Back in July, after Gonghammer, I was a tired old man. My first 40k event in years, and I was exhausted. With a sigh of relief and a grunt of effort, I freed a finger from my bags of tournament supplies to pry open the door to my suburban home. Round by round, I had flailed my way to success at the Gonghammer GT in Wollongong, Australia. Well… I beat Daveydweeb anyway. Most people had, including the mildly spicy Thai food we had the night before.

Dropping the lightest of my bags, I took the stairs to the second floor. First on the left. Unpry the child- and cat-proof tabs that firmly sealed the door against intruders. This ritual completed, I passed through the portal into my chambers. I placed my display board on my work bench, and set about returning pieces to their homes on the shelves. My beautiful robot children were finally home.

But instead of contentment, my thoughts were drawn back to the events of the weekend that had just passed. What if I had rolled just a little better? What if I played a little better to the mission? What if…? The thoughts sloshed around my head like so much hoarded Nuln Oil Gloss bought in the twilight hours of its product life. A thirst was rising within me.

Somewhere over the horizon, a tournament was being announced. And it was being given a really silly name.

The event – Krootcon 2022

Krootcon came about because Alex Englezos, the TO, has zero ability to resist peer pressure and caved under community coercion to run an event in about thirteen seconds and, due to reasons none but the four-armed Emperor can comprehend, decided to make it one of the largest ITC events the Australian state of New South Wales had ever held. 

Krootcon Sockbert
The TO, Alex, and Magos Sockbert, also an Alex. Credit: Magos Sockbert

Yes, there was a costume competition. No, I for some reason did not win it.

Krootcon was also to be my first six-round event since the heady days of Warhammer Fantasy Battles seventh edition.

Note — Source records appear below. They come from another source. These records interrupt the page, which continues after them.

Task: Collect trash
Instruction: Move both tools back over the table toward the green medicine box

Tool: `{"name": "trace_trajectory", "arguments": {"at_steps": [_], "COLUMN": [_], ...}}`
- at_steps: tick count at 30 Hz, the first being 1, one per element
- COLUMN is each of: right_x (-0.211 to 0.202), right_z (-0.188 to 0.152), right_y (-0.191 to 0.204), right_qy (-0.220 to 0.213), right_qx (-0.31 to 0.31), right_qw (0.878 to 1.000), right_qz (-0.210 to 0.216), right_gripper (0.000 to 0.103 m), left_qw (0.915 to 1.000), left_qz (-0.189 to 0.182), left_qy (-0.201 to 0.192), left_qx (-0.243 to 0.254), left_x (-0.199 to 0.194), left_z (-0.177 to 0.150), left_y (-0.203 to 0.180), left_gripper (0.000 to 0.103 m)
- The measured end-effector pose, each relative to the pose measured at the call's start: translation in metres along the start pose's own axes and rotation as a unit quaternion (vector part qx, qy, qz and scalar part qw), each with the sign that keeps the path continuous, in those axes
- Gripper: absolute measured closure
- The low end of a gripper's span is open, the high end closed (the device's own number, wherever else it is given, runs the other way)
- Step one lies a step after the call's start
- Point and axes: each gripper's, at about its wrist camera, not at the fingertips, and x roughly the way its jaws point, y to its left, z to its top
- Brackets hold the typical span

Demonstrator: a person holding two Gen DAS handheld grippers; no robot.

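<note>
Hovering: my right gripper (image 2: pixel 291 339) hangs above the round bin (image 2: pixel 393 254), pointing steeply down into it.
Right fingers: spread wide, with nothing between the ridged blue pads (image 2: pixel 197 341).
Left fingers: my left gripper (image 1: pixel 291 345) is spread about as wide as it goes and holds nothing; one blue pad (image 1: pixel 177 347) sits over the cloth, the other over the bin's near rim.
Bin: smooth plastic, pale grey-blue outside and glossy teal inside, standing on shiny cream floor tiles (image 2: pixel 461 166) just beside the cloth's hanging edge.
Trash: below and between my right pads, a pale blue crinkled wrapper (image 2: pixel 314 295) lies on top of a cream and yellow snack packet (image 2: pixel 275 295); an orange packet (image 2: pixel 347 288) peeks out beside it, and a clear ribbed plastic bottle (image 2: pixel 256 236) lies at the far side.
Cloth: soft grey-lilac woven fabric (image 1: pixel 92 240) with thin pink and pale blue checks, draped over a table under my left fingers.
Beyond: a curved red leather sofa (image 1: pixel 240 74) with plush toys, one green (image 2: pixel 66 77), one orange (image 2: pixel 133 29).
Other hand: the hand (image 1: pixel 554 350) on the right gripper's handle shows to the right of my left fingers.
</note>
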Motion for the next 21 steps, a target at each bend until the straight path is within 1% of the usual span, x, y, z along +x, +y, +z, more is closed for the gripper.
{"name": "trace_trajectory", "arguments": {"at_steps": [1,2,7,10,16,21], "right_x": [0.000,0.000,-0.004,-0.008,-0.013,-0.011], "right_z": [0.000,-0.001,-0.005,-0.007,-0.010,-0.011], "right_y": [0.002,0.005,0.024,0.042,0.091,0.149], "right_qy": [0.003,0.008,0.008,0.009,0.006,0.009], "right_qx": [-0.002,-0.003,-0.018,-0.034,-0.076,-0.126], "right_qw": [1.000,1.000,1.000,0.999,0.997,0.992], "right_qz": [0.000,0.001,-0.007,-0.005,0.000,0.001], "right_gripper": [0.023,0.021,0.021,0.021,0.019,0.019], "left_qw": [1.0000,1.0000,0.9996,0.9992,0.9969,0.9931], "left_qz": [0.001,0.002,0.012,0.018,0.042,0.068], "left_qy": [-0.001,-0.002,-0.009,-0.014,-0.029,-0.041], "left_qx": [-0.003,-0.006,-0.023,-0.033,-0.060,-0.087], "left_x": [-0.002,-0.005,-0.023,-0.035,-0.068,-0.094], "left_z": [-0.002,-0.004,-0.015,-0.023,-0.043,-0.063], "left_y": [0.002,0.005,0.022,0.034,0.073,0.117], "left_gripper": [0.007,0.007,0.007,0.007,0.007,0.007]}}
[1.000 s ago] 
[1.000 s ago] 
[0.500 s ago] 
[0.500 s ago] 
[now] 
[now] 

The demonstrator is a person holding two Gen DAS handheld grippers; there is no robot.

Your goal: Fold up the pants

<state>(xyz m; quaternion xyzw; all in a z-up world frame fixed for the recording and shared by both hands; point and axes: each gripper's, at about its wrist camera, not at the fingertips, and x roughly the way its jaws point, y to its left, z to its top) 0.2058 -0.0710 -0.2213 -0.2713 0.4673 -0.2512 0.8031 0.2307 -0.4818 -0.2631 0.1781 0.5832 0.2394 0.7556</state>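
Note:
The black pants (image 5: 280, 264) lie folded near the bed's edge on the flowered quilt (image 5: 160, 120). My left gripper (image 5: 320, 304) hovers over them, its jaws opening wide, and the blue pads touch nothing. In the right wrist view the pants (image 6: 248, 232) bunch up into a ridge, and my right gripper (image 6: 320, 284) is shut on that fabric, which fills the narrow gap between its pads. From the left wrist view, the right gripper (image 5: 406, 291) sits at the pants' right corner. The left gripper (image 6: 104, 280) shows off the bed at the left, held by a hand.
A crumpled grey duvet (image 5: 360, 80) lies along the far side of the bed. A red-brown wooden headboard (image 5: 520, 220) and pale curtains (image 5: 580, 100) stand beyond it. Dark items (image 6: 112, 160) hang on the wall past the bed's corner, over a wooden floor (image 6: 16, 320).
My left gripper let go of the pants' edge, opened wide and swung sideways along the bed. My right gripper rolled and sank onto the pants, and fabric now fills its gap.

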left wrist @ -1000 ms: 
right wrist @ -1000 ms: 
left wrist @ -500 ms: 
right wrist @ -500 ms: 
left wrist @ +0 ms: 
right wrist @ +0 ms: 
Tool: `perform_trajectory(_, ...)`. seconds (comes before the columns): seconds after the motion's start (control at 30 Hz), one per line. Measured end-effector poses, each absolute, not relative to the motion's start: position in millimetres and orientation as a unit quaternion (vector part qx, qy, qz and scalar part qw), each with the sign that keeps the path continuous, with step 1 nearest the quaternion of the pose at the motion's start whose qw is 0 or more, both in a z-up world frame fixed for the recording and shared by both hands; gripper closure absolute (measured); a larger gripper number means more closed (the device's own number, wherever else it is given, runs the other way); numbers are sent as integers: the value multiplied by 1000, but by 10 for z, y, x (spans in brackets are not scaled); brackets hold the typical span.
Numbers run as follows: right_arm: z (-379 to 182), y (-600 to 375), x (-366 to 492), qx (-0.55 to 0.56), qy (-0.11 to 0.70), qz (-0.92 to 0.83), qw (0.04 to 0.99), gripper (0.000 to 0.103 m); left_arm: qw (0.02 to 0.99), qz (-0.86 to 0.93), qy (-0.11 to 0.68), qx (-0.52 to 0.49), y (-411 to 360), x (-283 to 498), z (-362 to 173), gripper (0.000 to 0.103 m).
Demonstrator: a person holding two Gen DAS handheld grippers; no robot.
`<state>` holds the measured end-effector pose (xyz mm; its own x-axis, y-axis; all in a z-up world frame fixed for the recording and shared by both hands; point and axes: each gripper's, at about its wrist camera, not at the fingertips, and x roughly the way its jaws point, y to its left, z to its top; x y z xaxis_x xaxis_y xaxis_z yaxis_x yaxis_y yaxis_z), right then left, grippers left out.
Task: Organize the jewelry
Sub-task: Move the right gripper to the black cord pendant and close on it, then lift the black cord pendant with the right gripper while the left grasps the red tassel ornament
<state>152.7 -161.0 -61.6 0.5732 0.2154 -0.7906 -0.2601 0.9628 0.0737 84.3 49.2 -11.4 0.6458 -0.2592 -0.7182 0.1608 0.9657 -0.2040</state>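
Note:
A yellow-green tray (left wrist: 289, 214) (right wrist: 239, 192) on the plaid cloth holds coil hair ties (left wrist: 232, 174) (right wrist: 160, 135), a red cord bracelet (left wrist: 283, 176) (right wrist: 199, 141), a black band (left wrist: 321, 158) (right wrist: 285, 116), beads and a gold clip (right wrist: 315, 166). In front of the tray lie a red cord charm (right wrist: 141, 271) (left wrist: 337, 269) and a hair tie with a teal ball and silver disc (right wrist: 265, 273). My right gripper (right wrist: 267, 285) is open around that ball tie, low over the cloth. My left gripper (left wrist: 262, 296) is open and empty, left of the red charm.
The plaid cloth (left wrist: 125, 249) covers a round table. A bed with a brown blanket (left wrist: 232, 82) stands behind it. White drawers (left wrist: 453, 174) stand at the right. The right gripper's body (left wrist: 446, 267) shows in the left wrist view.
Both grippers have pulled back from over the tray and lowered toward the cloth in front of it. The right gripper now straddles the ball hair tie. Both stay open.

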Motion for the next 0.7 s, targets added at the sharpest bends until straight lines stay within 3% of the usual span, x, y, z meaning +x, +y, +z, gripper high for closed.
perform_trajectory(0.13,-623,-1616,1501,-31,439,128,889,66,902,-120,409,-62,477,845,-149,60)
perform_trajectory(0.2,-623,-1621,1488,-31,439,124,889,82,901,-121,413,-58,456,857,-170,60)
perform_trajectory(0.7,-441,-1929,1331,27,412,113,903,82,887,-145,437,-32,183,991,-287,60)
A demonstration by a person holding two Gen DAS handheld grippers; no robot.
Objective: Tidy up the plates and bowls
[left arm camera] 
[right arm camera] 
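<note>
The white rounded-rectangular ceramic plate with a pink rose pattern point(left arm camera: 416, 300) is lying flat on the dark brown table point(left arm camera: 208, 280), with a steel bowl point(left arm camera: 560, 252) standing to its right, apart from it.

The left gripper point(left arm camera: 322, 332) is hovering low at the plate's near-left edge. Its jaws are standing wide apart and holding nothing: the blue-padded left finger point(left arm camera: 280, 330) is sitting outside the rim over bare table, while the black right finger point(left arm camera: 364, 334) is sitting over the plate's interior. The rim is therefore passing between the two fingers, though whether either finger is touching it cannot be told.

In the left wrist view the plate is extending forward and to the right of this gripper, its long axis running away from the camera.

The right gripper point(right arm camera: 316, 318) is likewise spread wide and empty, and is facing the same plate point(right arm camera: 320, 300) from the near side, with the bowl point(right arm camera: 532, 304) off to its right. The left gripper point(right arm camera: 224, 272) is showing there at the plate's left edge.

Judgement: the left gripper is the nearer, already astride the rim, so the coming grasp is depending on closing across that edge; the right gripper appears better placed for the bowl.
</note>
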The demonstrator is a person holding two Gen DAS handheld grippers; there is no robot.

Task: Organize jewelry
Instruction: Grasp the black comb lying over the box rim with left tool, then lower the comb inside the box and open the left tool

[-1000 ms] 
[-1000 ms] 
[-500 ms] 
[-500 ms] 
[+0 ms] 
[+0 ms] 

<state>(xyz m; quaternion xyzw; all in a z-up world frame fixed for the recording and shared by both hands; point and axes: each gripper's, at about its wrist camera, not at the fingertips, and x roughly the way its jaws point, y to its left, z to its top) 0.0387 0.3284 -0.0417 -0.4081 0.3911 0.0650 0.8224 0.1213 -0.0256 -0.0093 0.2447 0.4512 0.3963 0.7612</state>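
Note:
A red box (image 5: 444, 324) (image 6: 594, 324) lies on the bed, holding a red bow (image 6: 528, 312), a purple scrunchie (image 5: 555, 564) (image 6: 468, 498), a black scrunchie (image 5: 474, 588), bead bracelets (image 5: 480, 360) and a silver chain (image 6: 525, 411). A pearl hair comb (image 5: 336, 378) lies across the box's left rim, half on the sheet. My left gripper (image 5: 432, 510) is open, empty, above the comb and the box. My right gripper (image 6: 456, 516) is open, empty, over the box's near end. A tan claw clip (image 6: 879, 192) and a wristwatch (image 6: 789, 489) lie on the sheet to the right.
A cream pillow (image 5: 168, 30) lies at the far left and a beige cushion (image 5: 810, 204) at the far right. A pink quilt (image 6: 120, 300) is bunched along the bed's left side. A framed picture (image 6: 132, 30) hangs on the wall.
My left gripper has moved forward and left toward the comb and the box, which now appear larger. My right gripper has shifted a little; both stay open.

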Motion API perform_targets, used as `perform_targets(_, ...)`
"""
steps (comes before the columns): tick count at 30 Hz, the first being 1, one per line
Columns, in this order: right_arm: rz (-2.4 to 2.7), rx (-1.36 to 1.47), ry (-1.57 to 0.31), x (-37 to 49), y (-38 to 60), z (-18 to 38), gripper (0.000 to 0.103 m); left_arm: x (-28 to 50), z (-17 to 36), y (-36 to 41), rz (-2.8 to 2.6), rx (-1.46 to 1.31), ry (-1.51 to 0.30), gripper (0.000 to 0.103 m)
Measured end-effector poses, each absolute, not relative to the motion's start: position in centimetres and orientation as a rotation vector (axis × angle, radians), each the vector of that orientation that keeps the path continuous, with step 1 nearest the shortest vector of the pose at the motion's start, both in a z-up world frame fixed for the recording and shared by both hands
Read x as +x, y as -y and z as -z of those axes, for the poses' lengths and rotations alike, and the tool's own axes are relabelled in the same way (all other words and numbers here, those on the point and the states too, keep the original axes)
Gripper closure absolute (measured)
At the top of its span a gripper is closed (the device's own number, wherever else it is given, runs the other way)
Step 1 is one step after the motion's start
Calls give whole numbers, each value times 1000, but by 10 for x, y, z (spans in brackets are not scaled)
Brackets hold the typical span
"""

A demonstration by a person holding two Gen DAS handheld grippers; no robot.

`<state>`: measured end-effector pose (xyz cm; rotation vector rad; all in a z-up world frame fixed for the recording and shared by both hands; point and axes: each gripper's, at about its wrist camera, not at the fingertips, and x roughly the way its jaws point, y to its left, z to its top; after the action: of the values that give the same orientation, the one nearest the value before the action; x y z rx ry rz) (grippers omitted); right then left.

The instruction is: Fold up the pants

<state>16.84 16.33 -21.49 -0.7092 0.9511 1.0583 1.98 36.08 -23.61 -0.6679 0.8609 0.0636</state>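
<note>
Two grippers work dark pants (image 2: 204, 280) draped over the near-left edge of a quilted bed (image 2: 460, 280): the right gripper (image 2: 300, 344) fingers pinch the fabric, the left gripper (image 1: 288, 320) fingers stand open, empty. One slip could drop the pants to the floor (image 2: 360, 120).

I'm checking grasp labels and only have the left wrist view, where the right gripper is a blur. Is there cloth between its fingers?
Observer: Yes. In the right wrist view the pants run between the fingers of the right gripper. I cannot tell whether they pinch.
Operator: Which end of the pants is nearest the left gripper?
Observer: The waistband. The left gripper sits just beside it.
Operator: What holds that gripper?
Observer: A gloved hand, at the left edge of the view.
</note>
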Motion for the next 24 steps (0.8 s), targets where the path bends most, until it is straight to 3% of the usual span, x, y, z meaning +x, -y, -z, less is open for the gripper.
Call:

I drove up to Sydney with good and noble Patreon Daveydweeb with the best of intentions, resolving to strangle the man only after the fifth or sixth time he talked about how many enemy models he could make run away with Chaos Knight shenanigans. With so many negatives to morale, they were beginning to make the Russians look brave.

Six rounds isn’t a common format in Australia, aside from the annual Adelaide Uprising championship event held over the Australia Day long weekend (also known as LVO weekend for adherents of that faith), and I was a little nervous about exhaustion by the end – a fear that would turn out prescient. Ending up with 72 players before drops, the Padstow RSL turned out to be a wonderfully spacious venue yet again, having previously hosted me for a range of Age of Sigmar events. The Australian 40k community has moved away in recent years from the ‘pack them butt to butt’ approach to how many players should attend an event (although this didn’t stop Daveydweeb “accidentally” handling both of assistant TO Sam’s delicious cheeks in the first round), and every table had more than enough space for players to (in some cases literally) dance around after a few beers, keeping the models safe.

The list

For Gonghammer, I ran exactly what Wings had drafted for the  Imperial Knight codex review as a neat little shooting heavy Taranis list looking to exploit Calculated Targeting with the sod-off big guns of a Castellan. With fear in my heart, I decided this time to explore that strange and foreign place called “list building”. Over the weeks I’d come to realise that Calculated Targeting just… isn’t very fun, for either player. Cool, I rolled some dice and you removed some models. There was nothing tactical, there was just feel bad of them removing whatever unit I looked at funny, and me feeling kinda guilty for it (we’ll come back to competitive guilt later…). So, I put on the Finkin’ Cap I had leftover from an abandoned ork project, and got to work.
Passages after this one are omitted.